Data below -
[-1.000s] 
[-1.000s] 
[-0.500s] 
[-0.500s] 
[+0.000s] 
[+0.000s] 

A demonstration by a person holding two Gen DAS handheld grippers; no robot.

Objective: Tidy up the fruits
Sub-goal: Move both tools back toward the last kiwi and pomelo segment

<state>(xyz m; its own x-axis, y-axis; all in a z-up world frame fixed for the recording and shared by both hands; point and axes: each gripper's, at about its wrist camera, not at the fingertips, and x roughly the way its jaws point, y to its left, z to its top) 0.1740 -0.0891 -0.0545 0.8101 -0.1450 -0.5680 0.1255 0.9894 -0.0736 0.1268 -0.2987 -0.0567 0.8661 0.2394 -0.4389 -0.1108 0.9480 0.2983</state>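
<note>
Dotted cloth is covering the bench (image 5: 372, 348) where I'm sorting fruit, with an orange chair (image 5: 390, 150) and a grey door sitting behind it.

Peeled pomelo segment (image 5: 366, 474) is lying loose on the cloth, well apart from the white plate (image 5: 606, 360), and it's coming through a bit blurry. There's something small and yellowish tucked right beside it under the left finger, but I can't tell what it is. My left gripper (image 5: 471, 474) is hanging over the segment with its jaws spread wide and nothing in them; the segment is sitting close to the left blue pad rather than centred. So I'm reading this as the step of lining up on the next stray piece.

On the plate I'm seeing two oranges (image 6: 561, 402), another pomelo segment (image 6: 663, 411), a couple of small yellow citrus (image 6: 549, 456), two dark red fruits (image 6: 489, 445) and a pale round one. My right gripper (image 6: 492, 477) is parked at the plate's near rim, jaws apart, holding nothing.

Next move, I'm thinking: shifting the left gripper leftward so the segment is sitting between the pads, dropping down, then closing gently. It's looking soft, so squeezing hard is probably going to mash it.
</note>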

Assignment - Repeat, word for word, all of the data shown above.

Task solution -
[-1.000s] 
[-1.000s] 
[-0.500s] 
[-0.500s] 
[+0.000s] 
[+0.000s] 

A demonstration by a person holding two Gen DAS handheld grippers; no robot.

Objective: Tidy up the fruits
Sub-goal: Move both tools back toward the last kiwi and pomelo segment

<state>(xyz m; its own x-axis, y-axis; all in a z-up world frame fixed for the recording and shared by both hands; point and axes: each gripper's, at about its wrist camera, not at the fingertips, and x roughly the way its jaws point, y to its left, z to its top) 0.1740 -0.0891 -0.0545 0.8101 -0.1450 -0.5680 0.1255 0.9894 -0.0736 0.1268 -0.2987 -0.0567 0.8661 0.2394 -0.4389 -0.1108 0.9480 0.2983</state>
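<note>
Dotted cloth is covering the bench (image 5: 372, 348) where I'm sorting fruit, with an orange chair (image 5: 390, 150) and a grey door sitting behind it.

Peeled pomelo segment (image 5: 366, 474) is lying loose on the cloth, well apart from the white plate (image 5: 606, 360), and it's coming through a bit blurry. There's something small and yellowish tucked right beside it under the left finger, but I can't tell what it is. My left gripper (image 5: 471, 474) is hanging over the segment with its jaws spread wide and nothing in them; the segment is sitting close to the left blue pad rather than centred. So I'm reading this as the step of lining up on the next stray piece.

On the plate I'm seeing two oranges (image 6: 561, 402), another pomelo segment (image 6: 663, 411), a couple of small yellow citrus (image 6: 549, 456), two dark red fruits (image 6: 489, 445) and a pale round one. My right gripper (image 6: 492, 477) is parked at the plate's near rim, jaws apart, holding nothing.

Next move, I'm thinking: shifting the left gripper leftward so the segment is sitting between the pads, dropping down, then closing gently. It's looking soft, so squeezing hard is probably going to mash it.
</note>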

No further output is given for this exercise.